**Problem:**
Everything in the data must be repeated exactly, apart from the pictures, which are left out.
(Data below begins)
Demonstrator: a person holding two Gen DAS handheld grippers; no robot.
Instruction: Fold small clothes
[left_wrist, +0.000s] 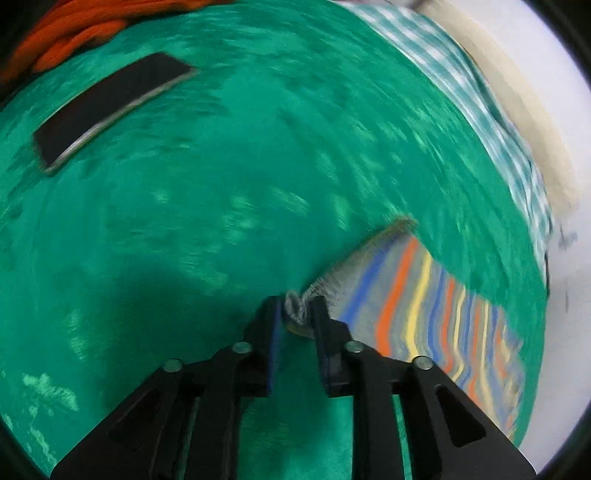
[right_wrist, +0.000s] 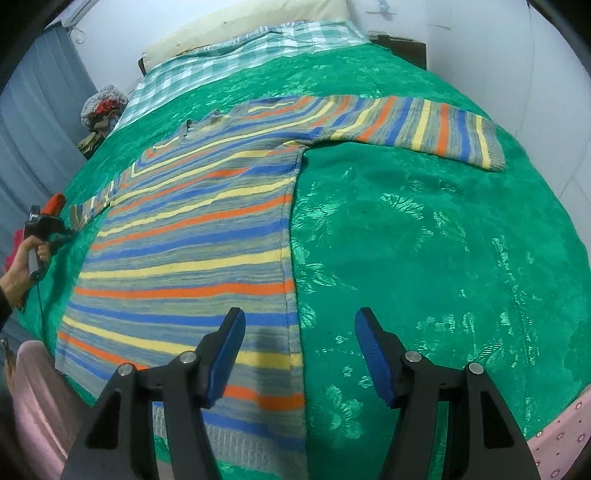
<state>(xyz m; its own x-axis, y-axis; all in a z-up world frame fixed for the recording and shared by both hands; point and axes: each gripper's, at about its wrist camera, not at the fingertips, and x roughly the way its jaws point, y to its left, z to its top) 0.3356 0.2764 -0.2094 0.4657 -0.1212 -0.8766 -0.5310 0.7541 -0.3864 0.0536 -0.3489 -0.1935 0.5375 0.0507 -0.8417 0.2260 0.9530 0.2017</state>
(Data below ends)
**Answer space:**
Demonstrator: a person holding two Gen DAS handheld grippers; no robot.
Instruction: Fold small clothes
[left_wrist, +0.000s] 
[right_wrist, +0.000s] 
<state>(xyz m; its own x-axis, y-axis; all in a z-up world frame fixed for the recording and shared by both hands; point and axes: each gripper's, at about its wrist camera, not at the fingertips, and x roughly the way its jaws point, y to its left, z to its top) 0.3356 0.2764 -0.2094 0.4657 -0.1212 -0.8766 -0.5310 0.7541 -0.3864 0.0536 -0.3489 -0.1935 0.5375 0.0507 -0.8417 0.2260 0.9530 0.2017</state>

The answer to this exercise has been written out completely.